Société : Le courage, mot disparu ?
Société : Le courage, mot disparu ?
Le courage n’est pas audace. Il a une histoire particulière et comme l’humilité, la courtoisie et la loyauté, il fait partie des mots endormis. Le courage est humble, profond et discret.
Le courage vient du cœur
Le courage provient étymologiquement du « cœur ». Il apparaît comme une force d’âme, une attitude constante. Il voisine avec l’humilité car ceux qui l’incarnent le plus souvent, heureusement, ne le revendiquent pas, ils le vivent.

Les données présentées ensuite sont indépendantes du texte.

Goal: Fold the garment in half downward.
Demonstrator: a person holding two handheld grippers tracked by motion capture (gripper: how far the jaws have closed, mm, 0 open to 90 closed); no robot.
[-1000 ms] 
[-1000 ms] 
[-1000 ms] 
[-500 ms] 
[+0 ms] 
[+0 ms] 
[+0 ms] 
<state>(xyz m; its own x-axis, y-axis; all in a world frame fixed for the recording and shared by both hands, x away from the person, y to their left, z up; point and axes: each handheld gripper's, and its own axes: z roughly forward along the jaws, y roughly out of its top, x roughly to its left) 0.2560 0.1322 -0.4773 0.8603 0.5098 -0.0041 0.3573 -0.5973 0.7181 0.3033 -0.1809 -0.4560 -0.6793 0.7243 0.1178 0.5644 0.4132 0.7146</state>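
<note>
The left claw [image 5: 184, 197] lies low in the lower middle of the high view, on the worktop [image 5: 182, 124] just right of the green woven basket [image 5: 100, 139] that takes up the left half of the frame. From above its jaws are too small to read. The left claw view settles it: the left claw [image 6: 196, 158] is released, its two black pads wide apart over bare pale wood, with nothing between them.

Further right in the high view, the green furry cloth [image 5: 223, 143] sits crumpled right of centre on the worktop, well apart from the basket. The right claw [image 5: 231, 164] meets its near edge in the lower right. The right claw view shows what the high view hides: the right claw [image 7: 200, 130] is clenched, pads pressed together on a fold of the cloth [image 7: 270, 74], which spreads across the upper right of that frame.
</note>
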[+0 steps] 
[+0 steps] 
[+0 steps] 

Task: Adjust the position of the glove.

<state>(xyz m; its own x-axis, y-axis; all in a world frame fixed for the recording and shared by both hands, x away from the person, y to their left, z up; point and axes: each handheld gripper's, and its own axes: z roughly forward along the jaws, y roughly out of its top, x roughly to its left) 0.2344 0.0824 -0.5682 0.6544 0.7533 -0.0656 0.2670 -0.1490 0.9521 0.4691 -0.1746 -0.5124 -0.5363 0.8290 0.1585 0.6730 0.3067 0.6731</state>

Dans la société de la bien-pensance et du spectacle, avoir raison contre tout le monde, être capable de dire les choses à ses collaborateurs, se prononcer même si cela n’est pas agréable, c’est faire preuve de courage. A l’inverse, faire face à son chef, avec de vrais arguments, se lever, c’est aussi être courageux. Parler franc plus que parler vrai est un acte de courage. Souvent, la parole excessive du parler vrai est outrancière plus que nuancée et courageuse.
L’audace est en vogue
L’audace semble prisée par les entreprises et les marques. Elles l’affichent en valeurs mais le courage lui, s’est fait oublier. On entend parmi les mots qui revendiquent des valeurs dans les entreprises plutôt parler de responsabilité, respect et considération. L’audace reflète une capacité à accomplir à un moment donné quelque chose de difficile, à prendre des risques, à conquérir un marché de façon inventive et être à contre-courant. Mais, qui est audacieux un jour n’est pas audacieux toujours. Le respect et la considération sont remontés en puissance mais, le courage, lui, moins spectaculaire, provient souvent d’une force continue qui fait face et tient bon !
Le courage disparu ?
Parfois même, le courage se cache dans des actions quotidiennes, sans que l’on y prête attention. Ainsi, en février 2017, sortait sur les écrans « Et les mistrals gagnants », un documentaire qui nous raconte avec pudeur la réalité d’enfants âgés de 6 à 9 ans qui rient, se passionnent, rêvent malgré la maladie. La réalisatrice Anne Dauphine Julian a perdu sa petite fille à cause d’une maladie orpheline. Dépasser sa peine, faire partager pour aider. Tel était son courage.
Et dans le mal-être au travail, où se placera le courage ? Tous les acteurs ne devraient-ils pas faire preuve de courage ? L’employeur et le collaborateur. Qui s’est tu ? Qui n’a pas osé formuler le malentendu ?
Le courage non reconnu ?
L’audace peut donc être localisée à un moment donné, dans une trajectoire de vie, dans un parcours d’entrepreneur, de créateur, elle est récompensable même si ceux qui en font preuve ne cherchent pas forcément les honneurs. Le courage, lui, s’écrit en pointillés, souvent indétectable, à une heure où on cherche des héros visibles, voire tapageurs. On ne devine pas toujours ce qui se cache derrière une façon d’agir, de prendre des décisions, de trancher.
Le courage heureusement distingué ?
Le courage qui irradie est à mes yeux, on l’aura compris, à chercher. Il n’est pas clinquant. Il est plutôt un diamant poli au fil du temps. Ainsi, une femme discrète, courageuse, vient d’être reconnue et c’est tant mieux. Une femme sur les épaules de qui repose un chantier totalisant 1,3 milliards d’euros, 4 millions d’heures de travail, 160 sous-traitants. Un chantier qui fait travailler 2000 personnes sur le terrain 24 heures sur 24. Cette femme se nomme Laurence Craver. Elle est chef du chantier d’entretien à mi-vie du porte avions Charles-de-Gaulle. Bravo, L’Usine Nouvelle vient de lui remettre le trophée de la femme de l’industrie 2017 ! C’est rare de choisir une femme qui n’est pas sous les feux de la rampe.
Le courage, source d’avenir
Aujourd’hui, il se peut que le courage redevienne nécessaire à l’homme du quotidien, celui qui affronte jour après jour un monde incertain, qui ne doit pas avoir peur d’affronter le terrorisme, le chômage et tous les autres fléaux contemporains. Ce citoyen, ce collaborateur désire, sans doute, se référer à des modèles, il ne peut que souhaiter que nos dirigeants politiques et économiques, nos grands chercheurs, créateurs et penseurs soient l’expression de ce courage. Mais l’actualité signale plus souvent les scandales que l’acte honorable.
Constance, gratuité, impartialité, honneur. Autant d’autres mots endormis.
Tout n’est-il aujourd’hui que manichéen ? Noir ou blanc, bon ou méchant, le courage ne serait-il pas de fuir la bien-pensance, de réhabiliter le maniement de la subtilité ? On le voit, le courage est souvent discret, marié à la dignité et l’humilité.